Immer wieder wird der Mythos beschworen, Bayern (genauer gesagt: der bayerische Landtag bzw. die CSU-Mehrheit) hätte das Grundgesetz abgelehnt. Das ist völliger Unsinn.
Richtig ist, dass der bayerische Landtag am 19. Mai 1949 das „Bonner Grundgesetz“ diskutierte und nach lebhafter Debatte am frühen Morgen des 20. Mai gegen das GG als Verfassung für den potentiellen neuen deutschen Staat stimmte. Aber noch in derselben Sitzung, nur wenige Stunden später, wurde entscheiden, dass das Grundgesetz trotzdem auch in Bayern gelten solle.
Zwei-Drittel-Mehrheit der Länder war erreicht
Aus diesem Taschenspielertrick kann man nicht einmal den Hauch einer Ablehnung konstruieren. Es war völlig klar, dass die laut Art. 144 Abs. 1 GG notwendigen zwei Drittel der Länderparlamente zustimmen würden, das Grundgesetz also in Kraft treten würde. Eine Verwerfung des GG-Entwurfs konnte Bayerns Pro-forma-„Ablehnung“ damit schon gar nicht herbeiführen. Die zweite Abstimmung bedeutete damit, dass das Grundgesetz, dessen Verabschiedung durch genügend andere Länder feststand, sich auch auf Bayern erstrecken würde.
Weder juristisch noch tatsächlich ergibt sich daraus der geringste Unterschied zu einer unmittelbaren Zustimmung gleich in der ersten Abstimmung. Auch so wurde Bayern ein Teil der Bundesrepublik mit dem Grundgesetz als in allen Ländern geltender Bundesverfassung. Hätte sich Bayern dagegen entschieden, wäre es – wie fast immer in seiner Geschichte – ein unabhängiger Staat geblieben.

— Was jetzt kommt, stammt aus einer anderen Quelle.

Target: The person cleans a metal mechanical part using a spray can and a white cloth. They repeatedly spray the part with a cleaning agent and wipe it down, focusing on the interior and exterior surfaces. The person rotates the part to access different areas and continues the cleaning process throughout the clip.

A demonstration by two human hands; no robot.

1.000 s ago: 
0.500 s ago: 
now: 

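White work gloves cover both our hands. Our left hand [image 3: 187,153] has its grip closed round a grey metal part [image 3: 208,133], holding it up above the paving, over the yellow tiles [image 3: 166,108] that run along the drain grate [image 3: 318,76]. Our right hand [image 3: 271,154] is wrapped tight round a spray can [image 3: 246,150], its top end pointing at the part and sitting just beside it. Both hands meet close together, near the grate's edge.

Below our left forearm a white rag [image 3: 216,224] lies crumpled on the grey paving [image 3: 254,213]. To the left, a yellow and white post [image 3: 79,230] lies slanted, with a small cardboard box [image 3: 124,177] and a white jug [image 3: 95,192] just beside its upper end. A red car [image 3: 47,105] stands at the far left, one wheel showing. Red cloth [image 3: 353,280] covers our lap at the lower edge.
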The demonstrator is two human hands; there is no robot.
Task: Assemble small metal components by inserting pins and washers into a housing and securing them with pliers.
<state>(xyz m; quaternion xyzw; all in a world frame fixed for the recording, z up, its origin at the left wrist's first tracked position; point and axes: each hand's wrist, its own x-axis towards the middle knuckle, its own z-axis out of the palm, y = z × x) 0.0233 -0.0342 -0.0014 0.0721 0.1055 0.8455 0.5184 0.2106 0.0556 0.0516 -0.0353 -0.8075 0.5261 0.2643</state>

Dadurch, dass beide Abstimmungen unmittelbar nacheinander erfolgten, war nicht einmal mehr die Möglichkeit gegeben, die vielen damaligen (und größtenteils noch heute aktuellen) Kritikpunkte am Grundgesetz durch Nachverhandlungen abzuarbeiten. Die Doppelabstimmung bedeutet also: Wir sind dagegen, aber wir akzeptieren es.